# Assignment
Repeat, please, only the lines from the top of the data down to the line with "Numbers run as"; include both of those lines.

# Raw data
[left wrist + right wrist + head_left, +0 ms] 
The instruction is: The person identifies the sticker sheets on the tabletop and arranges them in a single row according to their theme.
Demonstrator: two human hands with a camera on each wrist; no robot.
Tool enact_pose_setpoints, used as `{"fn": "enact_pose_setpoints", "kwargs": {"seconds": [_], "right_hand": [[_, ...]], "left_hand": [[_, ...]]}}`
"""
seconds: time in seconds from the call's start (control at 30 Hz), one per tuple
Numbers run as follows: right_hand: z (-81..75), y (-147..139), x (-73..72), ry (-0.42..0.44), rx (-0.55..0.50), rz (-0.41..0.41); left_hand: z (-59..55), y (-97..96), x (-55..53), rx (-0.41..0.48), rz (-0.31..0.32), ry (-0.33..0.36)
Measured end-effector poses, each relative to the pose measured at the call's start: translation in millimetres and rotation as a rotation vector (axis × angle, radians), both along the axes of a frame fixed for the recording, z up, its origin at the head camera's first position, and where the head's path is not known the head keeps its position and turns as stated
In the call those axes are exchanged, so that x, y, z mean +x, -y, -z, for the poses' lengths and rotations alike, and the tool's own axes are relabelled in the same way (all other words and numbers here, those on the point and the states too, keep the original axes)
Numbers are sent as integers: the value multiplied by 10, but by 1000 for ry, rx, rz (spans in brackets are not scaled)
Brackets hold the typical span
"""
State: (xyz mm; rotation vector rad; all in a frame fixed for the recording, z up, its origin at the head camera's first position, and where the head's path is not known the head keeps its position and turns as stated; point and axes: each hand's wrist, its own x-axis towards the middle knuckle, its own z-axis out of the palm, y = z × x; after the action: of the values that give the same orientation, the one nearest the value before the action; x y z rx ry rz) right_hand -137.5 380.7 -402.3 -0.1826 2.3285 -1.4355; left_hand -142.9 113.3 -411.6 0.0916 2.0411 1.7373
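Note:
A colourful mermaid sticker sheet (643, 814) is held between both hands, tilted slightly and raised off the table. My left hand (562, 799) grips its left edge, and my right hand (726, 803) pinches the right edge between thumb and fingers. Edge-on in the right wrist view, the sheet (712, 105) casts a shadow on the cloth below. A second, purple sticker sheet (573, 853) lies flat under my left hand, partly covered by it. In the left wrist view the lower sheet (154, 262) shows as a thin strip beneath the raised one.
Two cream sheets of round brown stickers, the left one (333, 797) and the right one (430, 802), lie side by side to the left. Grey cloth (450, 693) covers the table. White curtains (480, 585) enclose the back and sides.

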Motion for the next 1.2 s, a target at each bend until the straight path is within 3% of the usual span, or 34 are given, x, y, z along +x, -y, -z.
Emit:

# Exercise result
[left wrist + right wrist + head_left, +0 ms] 
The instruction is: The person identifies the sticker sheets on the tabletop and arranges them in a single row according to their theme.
Demonstrator: two human hands with a camera on each wrist; no robot.
Tool enact_pose_setpoints, used as `{"fn": "enact_pose_setpoints", "kwargs": {"seconds": [_], "right_hand": [[_, ...]], "left_hand": [[_, ...]]}}`
"""
seconds: time in seconds from the call's start (control at 30 Hz), one per tuple
Numbers run as follows: right_hand: z (-81..75), y (-147..139), x (-73..72), ry (-0.42..0.44), rx (-0.55..0.50), rz (-0.41..0.41); left_hand: z (-59..55), y (-97..96), x (-55..53), rx (-0.41..0.48), rz (-0.31..0.32), ry (-0.33..0.36)

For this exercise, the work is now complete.